For the second consecutive year, the village of Brookfield has had to come up with a way to address a cash flow issue, caused in large part this time by a large, late-year debt-service payment.

Whereas the village board in 2018 chose to address the situation by establishing a $2 million line of credit at First National Bank of Brookfield and repay it at 4 percent interest, the village is adopting another strategy this year.

On Dec. 12, the village board met at a special meeting to approve using up to $750,000 in its special cash reserve to help the village solve its temporary cash crunch. Officials will repay that amount, plus 2-percent interest to the reserve fund when the village receives its first installment of property tax revenues in the early 2020.

“The bottom line is that at the end of the year we have significant debt service payments, and we’re cash poor while waiting for the next property tax revenue payment,” said Village Manager Timothy Wiberg. “To bridge that period, we need the money.”

The village board has acted a couple of times in the past decade to solve cash-flow issues via a line of credit at the bank, and staff and elected officials in the past have been loath to dip into the special reserve fund, which was created in 2010 to establish a “rainy day fund” for when funds are needed.

The village’s goal has been to get that fund up to 25 percent of annual operating expenditures, or roughly $4 million.

To date, however, it has only succeeded in creating a cash reserve of $1.7 million, representing about 10 percent of annual expenditures. The last time the village was able to direct operating funds into the special reserve was in 2015.

As a result, including in 2018 when faced with a similar cash crunch, village officials opted for a line of credit rather than using money from the special reserve. In June 2018, Finance Director Doug Collins argued that the fund should only be tapped in extraordinary circumstances.

“My concern is, once you open that door, you might want to do it again and again, because it’s an easy solution to a tough problem,” Cooper said at that time.

The special reserve ordinance passed by the village board back in 2010 anticipated its attractiveness as a quick solution, and trustees included language specifically requiring village board approval to use the funds.

The village’s cash position got dicey as of Dec. 1 when the village made a debt service payment of nearly $3.1 million.

But, this year Cooper argued in a Dec. 9 memo to the village board that the village had ample cash in reserve to bridge what he predicted would be a shortfall of about $590,000 on Dec. 31.
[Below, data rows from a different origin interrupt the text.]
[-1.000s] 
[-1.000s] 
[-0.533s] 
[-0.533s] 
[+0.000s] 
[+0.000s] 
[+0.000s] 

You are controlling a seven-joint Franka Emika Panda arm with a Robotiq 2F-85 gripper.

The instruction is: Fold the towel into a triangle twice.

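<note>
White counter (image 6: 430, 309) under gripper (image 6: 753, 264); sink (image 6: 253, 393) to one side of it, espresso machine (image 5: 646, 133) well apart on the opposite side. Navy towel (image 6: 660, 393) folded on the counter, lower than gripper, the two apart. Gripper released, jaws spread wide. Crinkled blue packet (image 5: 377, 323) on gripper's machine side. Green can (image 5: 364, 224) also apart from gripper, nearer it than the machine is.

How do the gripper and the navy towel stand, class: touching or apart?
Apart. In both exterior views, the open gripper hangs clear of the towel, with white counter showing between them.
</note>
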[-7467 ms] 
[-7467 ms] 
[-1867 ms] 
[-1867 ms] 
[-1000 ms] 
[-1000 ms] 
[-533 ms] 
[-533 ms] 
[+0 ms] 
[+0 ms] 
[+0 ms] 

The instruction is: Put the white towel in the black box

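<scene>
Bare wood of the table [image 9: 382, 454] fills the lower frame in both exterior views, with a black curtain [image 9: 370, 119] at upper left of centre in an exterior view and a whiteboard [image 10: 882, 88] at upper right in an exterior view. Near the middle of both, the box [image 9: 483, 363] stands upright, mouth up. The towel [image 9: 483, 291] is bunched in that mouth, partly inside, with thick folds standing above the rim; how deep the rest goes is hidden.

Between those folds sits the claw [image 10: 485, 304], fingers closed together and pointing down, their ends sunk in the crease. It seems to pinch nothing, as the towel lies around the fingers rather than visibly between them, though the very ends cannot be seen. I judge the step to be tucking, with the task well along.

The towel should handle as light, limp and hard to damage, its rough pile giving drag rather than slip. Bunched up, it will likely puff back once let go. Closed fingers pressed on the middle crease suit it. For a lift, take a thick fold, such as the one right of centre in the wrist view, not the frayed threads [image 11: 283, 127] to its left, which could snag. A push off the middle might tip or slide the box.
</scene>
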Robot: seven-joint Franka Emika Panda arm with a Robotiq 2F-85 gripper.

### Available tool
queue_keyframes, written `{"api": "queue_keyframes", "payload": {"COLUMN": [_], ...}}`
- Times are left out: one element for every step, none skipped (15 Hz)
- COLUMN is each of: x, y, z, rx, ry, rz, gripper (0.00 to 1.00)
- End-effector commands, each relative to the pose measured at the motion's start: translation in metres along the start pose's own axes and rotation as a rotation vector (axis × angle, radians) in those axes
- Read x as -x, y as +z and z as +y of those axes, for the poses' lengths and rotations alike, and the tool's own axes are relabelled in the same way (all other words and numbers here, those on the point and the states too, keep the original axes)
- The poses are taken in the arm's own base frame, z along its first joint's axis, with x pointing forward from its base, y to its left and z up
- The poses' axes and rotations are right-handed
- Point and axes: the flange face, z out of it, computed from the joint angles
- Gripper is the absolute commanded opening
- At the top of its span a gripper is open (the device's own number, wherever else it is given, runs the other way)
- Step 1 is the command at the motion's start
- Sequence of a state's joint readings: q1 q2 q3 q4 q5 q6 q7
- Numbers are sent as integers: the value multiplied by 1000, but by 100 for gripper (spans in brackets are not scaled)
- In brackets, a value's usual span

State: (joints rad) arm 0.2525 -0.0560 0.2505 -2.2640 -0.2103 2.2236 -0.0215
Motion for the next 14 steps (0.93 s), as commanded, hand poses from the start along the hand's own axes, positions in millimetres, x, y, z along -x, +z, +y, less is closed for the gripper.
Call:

Instead of paying interest to a bank – which could run as much as $18,000 – the reserve fund is essentially loaning the money to the general operating fund, which will repay the special reserve with interest.

“In accordance with the policy, the reserve fund would be reimbursed from the available resources within six months of the first draw down of the funds,” Cooper wrote in his Dec. 9 memo.

Brookfield expects its first installment of property taxes from Cook County to land in February, when repayment of the reserve will begin.

Wiberg said the hope is to eliminate the need to address such cash shortages in the future.